## Activity
Check each line of the material. Copy those containing "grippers".

## Exercise materials

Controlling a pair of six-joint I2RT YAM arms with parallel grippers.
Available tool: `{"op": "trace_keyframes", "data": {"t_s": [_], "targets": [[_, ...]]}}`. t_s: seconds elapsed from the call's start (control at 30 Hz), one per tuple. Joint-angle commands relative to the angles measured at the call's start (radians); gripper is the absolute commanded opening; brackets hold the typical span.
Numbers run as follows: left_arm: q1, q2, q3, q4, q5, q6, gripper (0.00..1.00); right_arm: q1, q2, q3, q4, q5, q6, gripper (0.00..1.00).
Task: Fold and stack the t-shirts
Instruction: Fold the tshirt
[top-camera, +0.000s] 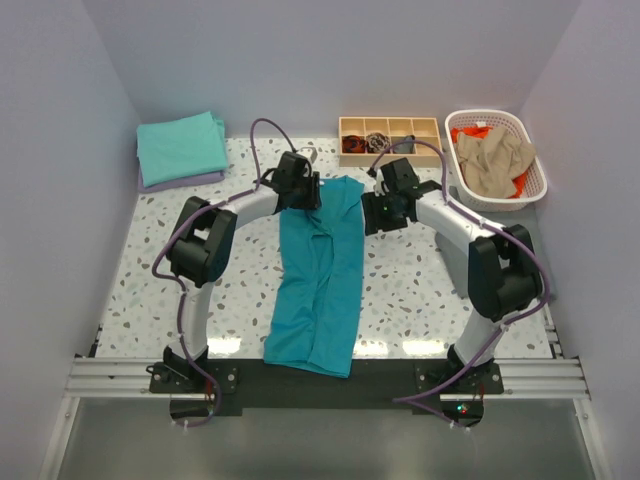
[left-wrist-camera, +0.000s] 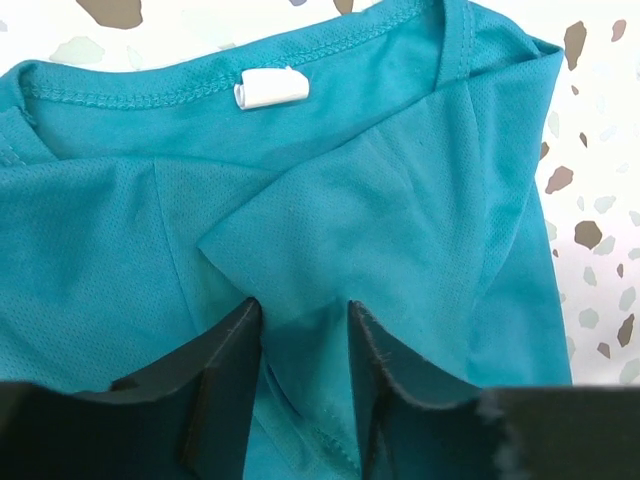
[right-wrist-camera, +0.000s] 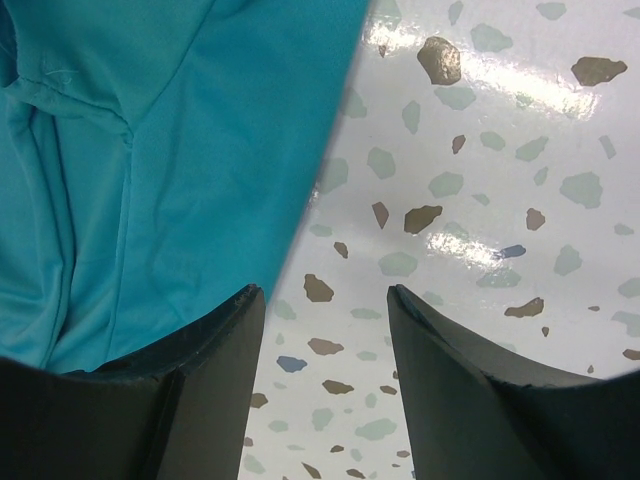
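Observation:
A deep teal t-shirt (top-camera: 320, 275) lies lengthwise on the table's middle, its sides folded inward, collar at the far end. My left gripper (top-camera: 312, 192) sits on its upper left part. In the left wrist view the gripper (left-wrist-camera: 300, 315) is open, with a folded flap of teal fabric (left-wrist-camera: 380, 220) lying between the fingers, below the collar and its white tag (left-wrist-camera: 270, 88). My right gripper (top-camera: 375, 212) is open and empty just off the shirt's right edge. In the right wrist view the gripper (right-wrist-camera: 325, 300) is over bare table, and the shirt (right-wrist-camera: 170, 150) lies to its left.
A folded aqua-green shirt (top-camera: 180, 146) lies on a lavender one (top-camera: 190, 181) at the back left. A wooden compartment tray (top-camera: 390, 127) stands at the back. A white lattice basket (top-camera: 530, 185) at the back right holds a tan shirt (top-camera: 492, 160) and an orange one (top-camera: 470, 132).

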Motion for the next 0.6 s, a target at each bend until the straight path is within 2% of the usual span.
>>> {"op": "trace_keyframes", "data": {"t_s": [0.0, 0.03, 0.07, 0.17, 0.23, 0.27, 0.57], "targets": [[0.009, -0.031, 0.039, 0.033, -0.026, 0.000, 0.38, 0.001, 0.015, -0.014, 0.028, 0.000, 0.012, 0.57], [0.009, -0.034, 0.039, 0.035, -0.028, 0.000, 0.32, 0.000, 0.015, -0.014, 0.028, 0.002, 0.012, 0.57], [0.009, -0.036, 0.037, 0.033, -0.032, 0.001, 0.23, 0.000, 0.016, -0.014, 0.028, -0.001, 0.012, 0.56], [0.010, -0.054, 0.028, 0.032, -0.049, -0.002, 0.10, 0.000, 0.016, -0.019, 0.031, 0.002, 0.015, 0.56], [0.010, -0.086, -0.002, 0.056, -0.069, -0.003, 0.07, 0.000, 0.018, -0.022, 0.031, 0.008, 0.015, 0.56], [0.010, -0.097, -0.015, 0.065, -0.074, -0.005, 0.02, 0.000, 0.021, -0.022, 0.031, 0.008, 0.013, 0.56], [0.015, -0.166, -0.102, 0.119, -0.109, -0.020, 0.00, 0.000, 0.039, -0.014, 0.023, 0.000, 0.013, 0.56]]}}
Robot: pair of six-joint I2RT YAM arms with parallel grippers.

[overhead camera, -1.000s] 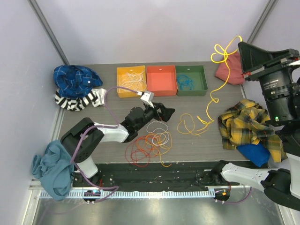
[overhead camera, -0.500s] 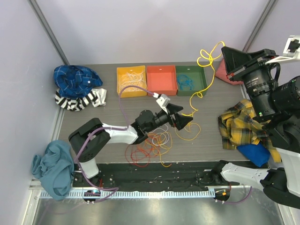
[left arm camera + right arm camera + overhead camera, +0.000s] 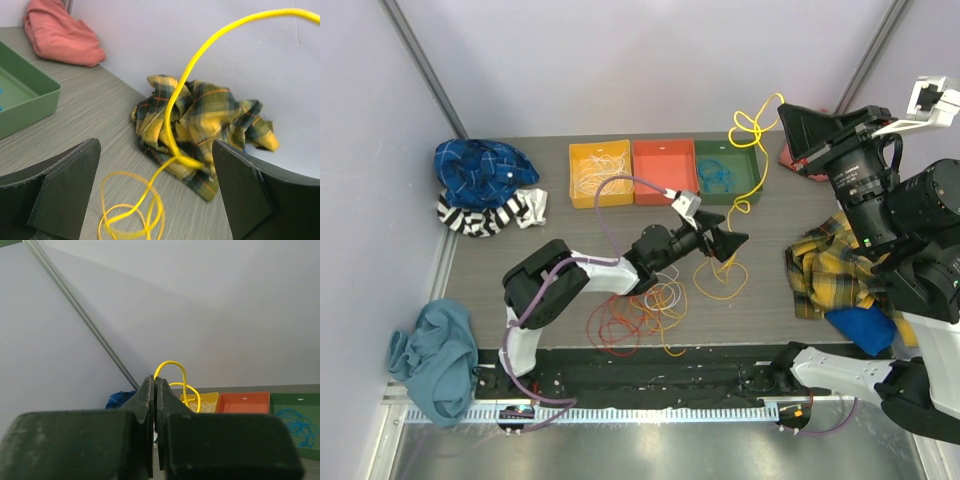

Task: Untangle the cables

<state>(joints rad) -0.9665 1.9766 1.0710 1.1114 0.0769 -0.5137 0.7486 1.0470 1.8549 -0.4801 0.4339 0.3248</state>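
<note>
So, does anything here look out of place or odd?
Yes. A plaid shirt lies at the right and a teal cloth at the near left corner. The yellow cable hangs in the air, pinched in the right end effector.

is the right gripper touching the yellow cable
Touching. In the right wrist view the right gripper has its jaws shut on the yellow cable, which loops up out from between them.

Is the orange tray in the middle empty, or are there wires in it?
Empty: from above, the orange tray shows only bare floor; the yellow tray holds pale wires, the green tray a blue wire.
</note>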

## Response to the task
Controlling a pair of six-joint I2RT YAM arms with parallel grippers.
Robot: pair of six-joint I2RT YAM arms with parallel grippers.

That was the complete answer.